Ruth Bryan was born on October 2, 1885, in Jacksonville, Illinois, to
William Jennings Bryan and his wife Mary E. Baird. Ruth's father was an
attorney and a three-time presidential candidate. Growing up Ruth had to move
several times depending on her father's work in politics. Ruth attended public
schools in Washington, D.C and the Monticello Female Academy in Godfrey, Illinois. In 1901 she began to take classes at
the University of Nebraska. In
1903 Bryan dropped out of the University of Nebraska to
marry William H. Leavitt, a
well-known Newport, Rhode Island portrait
painter. The couple met when he was painting Bryan's father's portrait. The
couple had two children before divorcing in 1909. Bryan married Reginald Owen, a
British Army officer, in 1910, and had two more children with him. Her second
husband died in 1928. She spent three years in Oracabessa, Jamaica, where
she oversaw the design and construction of her home, Golden
Clouds. It is now operated as a luxury villa.
Owen kept her home in Jamaica for more than three decades and spent many
winters there, particularly in later years when she lived in Denmark and New York City. She detailed her time in Jamaica and
experiences at Golden Clouds in her book, Caribbean Caravel. During
World War I, Bryan served as a war nurse in the Voluntary Aid Detachment in the
Egypt–Palestine campaign, 1915–1918. She also served as a secretary for
the American Women's War
Relief Fund. Owen first ran for office in 1926 for the Democratic
nomination for Florida's 4th congressional district. It was a year after the
death of her father. It then included nearly the entire east coast of the Keys: with Miami, Orlando and St. Augustine. She lost by
fewer than 800 votes. From
1925 to 1928, she was an administrator at the University of Miami. Two
years later, after the death of her husband, she ran again. Since Owen played a
significant role when hurricane hit Miami in 1927 and put effort on promotions
on newspapers, she won over Sears by more than 14,000 votes and
was elected to Congress in November 1928 and began her term of office on March
4, 1929, while a widow and mother of four. Her election was contested on the
grounds that she had lost her citizenship by marrying an alien. By the Cable Act in 1922, she could petition for her
citizenship, which she did in 1925, less than the seven years required by the
Constitution. She argued her case before the House Committee on Elections,
saying that no American man had ever lost his citizenship by marriage. She said
that she lost her citizenship because she was a woman, not because of her
marital status. The U.S. House of
Representatives voted in her favor. Owen
ran for re-election in 1930, defeating Daytona Beach attorney Dewitt T.

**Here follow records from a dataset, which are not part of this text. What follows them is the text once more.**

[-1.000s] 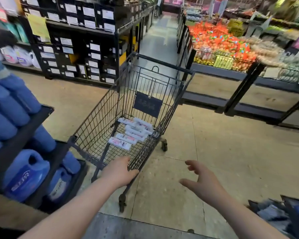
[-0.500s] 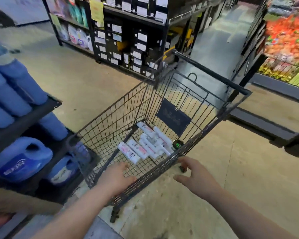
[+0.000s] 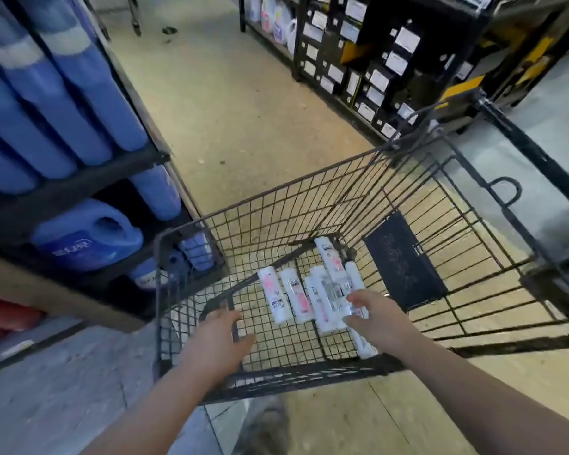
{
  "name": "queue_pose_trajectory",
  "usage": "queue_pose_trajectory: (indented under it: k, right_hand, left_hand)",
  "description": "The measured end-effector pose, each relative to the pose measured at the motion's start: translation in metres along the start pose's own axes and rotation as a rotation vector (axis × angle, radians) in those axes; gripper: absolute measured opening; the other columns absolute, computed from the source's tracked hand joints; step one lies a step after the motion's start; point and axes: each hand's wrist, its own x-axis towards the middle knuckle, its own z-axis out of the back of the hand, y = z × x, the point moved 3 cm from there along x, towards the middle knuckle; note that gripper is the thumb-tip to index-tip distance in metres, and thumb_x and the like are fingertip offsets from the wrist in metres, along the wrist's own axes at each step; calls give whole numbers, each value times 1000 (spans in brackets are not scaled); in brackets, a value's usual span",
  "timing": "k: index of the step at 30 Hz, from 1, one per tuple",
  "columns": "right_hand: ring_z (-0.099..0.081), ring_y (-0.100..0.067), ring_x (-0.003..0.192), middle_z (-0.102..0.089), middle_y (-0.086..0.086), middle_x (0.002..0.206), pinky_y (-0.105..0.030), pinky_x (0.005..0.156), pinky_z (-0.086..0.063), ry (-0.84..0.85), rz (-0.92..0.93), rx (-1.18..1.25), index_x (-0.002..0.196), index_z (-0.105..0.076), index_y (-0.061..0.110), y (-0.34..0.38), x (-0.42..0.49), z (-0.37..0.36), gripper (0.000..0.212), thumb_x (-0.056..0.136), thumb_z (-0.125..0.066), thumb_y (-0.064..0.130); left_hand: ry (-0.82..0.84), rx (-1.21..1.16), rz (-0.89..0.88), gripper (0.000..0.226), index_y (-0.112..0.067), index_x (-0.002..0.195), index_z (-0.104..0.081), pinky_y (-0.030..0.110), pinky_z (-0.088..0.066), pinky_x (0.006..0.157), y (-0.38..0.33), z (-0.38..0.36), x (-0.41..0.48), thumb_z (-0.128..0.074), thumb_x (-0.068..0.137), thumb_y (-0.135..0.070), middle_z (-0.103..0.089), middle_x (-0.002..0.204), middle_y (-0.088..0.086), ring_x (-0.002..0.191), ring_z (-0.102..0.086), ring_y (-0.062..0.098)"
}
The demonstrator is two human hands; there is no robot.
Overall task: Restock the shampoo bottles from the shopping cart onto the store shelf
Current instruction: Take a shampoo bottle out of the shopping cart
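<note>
Since the earlier frame both hands have passed over the near rim into the shopping cart (image 3: pixel 276 205); the left hand (image 3: pixel 220 336) hangs low, fingers loosely spread, holding nothing; the right hand (image 3: pixel 378 318), fingers parted, lies over the shampoo bottles (image 3: pixel 293 295), with no grip closed yet. The bottles, white with pink labels, lie flat in a cluster on the cart's wire floor. Advised: grasp one bottle round its middle; lift it clear of its neighbours. The store shelf (image 3: pixel 79 188) at left holds blue jugs (image 3: pixel 89 238).

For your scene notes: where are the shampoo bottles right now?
Head view, lower centre: the shampoo bottles lie flat in the shopping cart, by the right hand.
</note>
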Motion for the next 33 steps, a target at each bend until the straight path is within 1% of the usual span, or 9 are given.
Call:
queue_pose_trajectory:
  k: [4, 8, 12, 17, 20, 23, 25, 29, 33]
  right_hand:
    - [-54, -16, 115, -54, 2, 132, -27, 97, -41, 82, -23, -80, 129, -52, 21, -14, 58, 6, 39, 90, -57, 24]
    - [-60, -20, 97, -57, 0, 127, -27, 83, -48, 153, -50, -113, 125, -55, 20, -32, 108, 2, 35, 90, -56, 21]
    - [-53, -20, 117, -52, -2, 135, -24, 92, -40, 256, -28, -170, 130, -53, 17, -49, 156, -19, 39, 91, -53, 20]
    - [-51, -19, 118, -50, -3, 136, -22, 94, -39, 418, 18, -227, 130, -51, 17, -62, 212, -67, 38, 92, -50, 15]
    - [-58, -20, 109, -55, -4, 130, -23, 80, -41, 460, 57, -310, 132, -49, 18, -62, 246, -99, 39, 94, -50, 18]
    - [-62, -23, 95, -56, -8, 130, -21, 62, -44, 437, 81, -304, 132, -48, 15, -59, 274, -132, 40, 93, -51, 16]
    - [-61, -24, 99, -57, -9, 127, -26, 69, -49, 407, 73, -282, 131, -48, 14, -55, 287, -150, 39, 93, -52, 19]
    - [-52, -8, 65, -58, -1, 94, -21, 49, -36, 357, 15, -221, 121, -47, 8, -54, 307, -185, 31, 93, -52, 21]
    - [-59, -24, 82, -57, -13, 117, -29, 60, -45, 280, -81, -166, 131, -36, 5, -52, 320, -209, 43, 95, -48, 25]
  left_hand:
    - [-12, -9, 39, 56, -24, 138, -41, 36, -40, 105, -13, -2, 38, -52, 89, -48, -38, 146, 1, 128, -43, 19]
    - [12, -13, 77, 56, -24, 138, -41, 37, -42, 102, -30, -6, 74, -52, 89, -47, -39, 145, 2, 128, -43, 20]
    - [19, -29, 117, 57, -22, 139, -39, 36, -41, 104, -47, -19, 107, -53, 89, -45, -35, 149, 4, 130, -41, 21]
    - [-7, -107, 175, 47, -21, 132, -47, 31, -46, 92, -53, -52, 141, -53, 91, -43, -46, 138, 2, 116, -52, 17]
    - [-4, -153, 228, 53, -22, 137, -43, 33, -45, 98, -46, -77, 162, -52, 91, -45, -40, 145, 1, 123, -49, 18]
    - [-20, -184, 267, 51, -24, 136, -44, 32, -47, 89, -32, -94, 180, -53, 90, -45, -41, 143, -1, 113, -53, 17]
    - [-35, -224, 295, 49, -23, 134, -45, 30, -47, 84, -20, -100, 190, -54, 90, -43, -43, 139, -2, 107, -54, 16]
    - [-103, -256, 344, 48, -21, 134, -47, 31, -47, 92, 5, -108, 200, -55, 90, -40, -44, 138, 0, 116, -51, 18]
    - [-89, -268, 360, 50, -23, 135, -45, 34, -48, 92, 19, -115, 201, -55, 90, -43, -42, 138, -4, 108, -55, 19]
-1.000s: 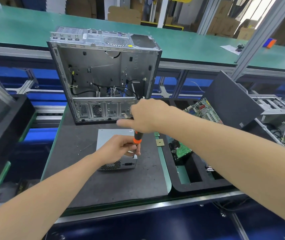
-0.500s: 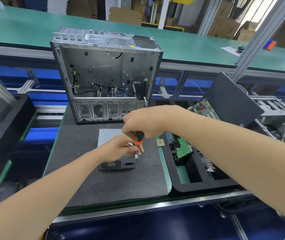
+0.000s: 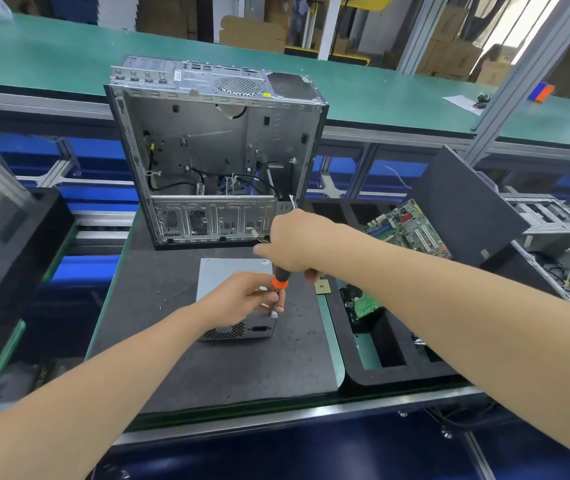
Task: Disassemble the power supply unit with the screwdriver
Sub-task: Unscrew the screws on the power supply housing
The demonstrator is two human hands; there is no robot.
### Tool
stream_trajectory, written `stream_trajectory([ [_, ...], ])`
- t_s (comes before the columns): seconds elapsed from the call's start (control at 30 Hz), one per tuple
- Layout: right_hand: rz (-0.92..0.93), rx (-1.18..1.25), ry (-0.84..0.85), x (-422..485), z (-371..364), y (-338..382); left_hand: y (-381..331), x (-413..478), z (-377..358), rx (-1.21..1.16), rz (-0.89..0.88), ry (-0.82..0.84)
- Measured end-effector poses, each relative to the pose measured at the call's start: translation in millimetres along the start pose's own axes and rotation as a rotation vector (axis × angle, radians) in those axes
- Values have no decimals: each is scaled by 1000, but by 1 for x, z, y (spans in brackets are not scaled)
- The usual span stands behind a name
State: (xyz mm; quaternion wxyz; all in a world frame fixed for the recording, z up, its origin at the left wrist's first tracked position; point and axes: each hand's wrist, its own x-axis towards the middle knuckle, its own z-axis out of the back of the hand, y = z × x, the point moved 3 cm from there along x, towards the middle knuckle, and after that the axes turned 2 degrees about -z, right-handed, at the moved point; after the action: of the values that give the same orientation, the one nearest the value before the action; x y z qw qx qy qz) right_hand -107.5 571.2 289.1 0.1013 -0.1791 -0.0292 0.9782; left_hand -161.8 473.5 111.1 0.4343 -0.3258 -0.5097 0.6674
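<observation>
The power supply unit [image 3: 228,276] lies flat on the black mat [image 3: 207,368], and the vented end with the socket faces us. Our right hand [image 3: 294,242] hangs over the unit's near right corner. Its fingers are wrapped round the black handle of the screwdriver [image 3: 279,281], which stands roughly upright with its orange collar showing just under the fist. Our left hand [image 3: 242,299] rests on top of the unit at that same corner. Its thumb and fingertips are pinched round the thin shaft just below the collar. Those fingers hide the tip, so we cannot tell what it meets. Behind the unit, on the same mat, stands the computer case [image 3: 214,150] with its open side toward us. It shows bare metal, a few black cables and a perforated lower panel. Just to the right of the unit, near the mat's edge, lies a small square chip [image 3: 322,286]. Further right of the unit sits a black foam tray [image 3: 397,375], and a green circuit board [image 3: 363,304] is tucked into one of its pockets. A motherboard [image 3: 408,226] leans at the tray's far end, behind and to the right of the unit. Next to the motherboard, a dark panel [image 3: 460,216] stands tilted. Well behind the unit, past the case, a long green bench [image 3: 69,53] runs across the view.
</observation>
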Motion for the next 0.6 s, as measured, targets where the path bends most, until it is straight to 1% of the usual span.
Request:
stream_trajectory([
  [0.03,7,42,19,1,0,-1,0,0,1,-8,-1,7],
  [0.1,67,4,-6,4,2,-2,-1,0,2,-29,-4,11],
  [0.2,251,-95,-36,3,4,-2,-2,0,3,-83,3,15],
  [0.33,483,-147,12,0,13,-1,-7,0,5,-93,3,36],
  [0.4,576,-213,42,-2,12,3,-10,-2,7,-109,9,46],
  [0.5,622,-289,56,0,5,6,-10,-3,6,-101,14,32],
  [0.6,617,-218,31,0,6,5,-8,-2,5,-86,26,4],
])
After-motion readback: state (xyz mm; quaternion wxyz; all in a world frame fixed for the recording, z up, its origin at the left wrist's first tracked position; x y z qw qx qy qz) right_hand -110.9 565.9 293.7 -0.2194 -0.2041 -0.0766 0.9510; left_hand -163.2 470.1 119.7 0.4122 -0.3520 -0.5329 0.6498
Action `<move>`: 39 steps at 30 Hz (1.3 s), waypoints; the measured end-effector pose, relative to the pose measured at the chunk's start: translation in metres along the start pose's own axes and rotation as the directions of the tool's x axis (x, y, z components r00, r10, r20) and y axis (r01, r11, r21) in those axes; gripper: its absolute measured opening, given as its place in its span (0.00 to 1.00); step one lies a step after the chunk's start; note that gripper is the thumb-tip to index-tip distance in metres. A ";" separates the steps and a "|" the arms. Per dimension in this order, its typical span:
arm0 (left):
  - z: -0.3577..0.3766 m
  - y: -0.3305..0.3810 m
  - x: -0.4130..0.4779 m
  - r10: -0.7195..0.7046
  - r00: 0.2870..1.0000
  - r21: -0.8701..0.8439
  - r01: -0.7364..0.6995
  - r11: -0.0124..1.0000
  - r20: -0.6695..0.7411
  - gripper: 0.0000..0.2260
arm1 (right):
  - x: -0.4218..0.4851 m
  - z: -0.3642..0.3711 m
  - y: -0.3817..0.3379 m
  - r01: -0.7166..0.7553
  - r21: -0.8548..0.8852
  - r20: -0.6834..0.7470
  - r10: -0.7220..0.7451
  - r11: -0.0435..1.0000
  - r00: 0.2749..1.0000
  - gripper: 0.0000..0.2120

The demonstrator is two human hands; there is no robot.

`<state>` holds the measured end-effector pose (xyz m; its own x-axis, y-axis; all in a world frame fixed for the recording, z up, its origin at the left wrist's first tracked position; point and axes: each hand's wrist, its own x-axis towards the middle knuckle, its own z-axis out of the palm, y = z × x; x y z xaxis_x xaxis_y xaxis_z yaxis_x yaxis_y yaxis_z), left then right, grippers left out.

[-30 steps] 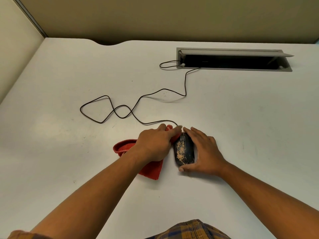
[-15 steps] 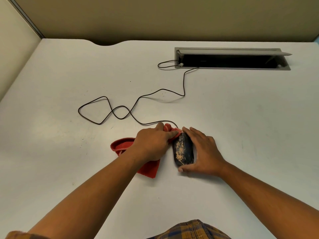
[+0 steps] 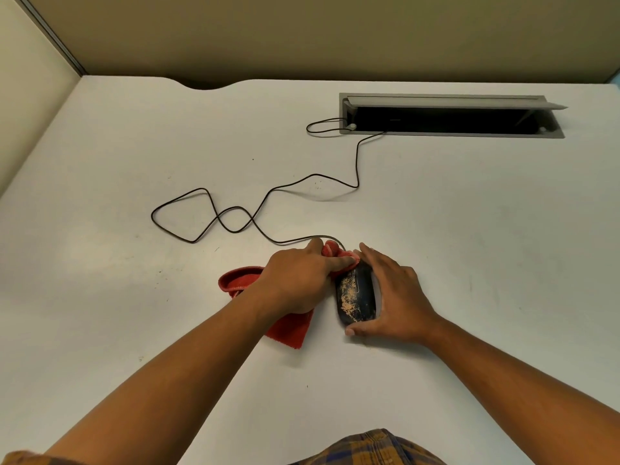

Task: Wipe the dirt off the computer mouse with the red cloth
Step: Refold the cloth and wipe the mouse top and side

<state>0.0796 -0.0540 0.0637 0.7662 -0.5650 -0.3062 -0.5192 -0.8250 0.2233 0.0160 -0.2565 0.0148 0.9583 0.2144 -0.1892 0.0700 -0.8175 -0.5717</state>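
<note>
A black computer mouse (image 3: 356,298) lies on the white desk, its top speckled with tan dirt, mostly on the left half. My right hand (image 3: 394,297) cups its right side and rear, thumb at the back edge. My left hand (image 3: 298,280) grips a red cloth (image 3: 289,327) and presses a bunched part of it against the mouse's front left end. The rest of the cloth spreads flat under and behind my left hand.
The mouse's black cable (image 3: 235,218) loops across the desk to the left and runs back into an open grey cable hatch (image 3: 449,132) at the far right. Beige partition walls close the desk's back and left sides.
My left hand has shifted slightly with the cloth at the mouse's front. The right hand and the mouse stay where they were.
</note>
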 end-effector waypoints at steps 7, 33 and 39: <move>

Deen by a wide margin in the June Democratic primary election. As
the Republican Party was running its first primary campaign in Florida history
in 1930 and did not nominate a candidate to run against the Democratic nominee,
the pro-prohibition Owen was heralded in the press as presumably
having won re-election by virtue of her Democratic nomination. Owen's two-year
term won in 1930 would prove to be her last, however, as in the 1932 Democratic
primary, she was defeated by Democratic candidate J. Mark Wilcox, who advocated the repeal of Prohibition. Her
Congressional career thus came to an end in March 1933.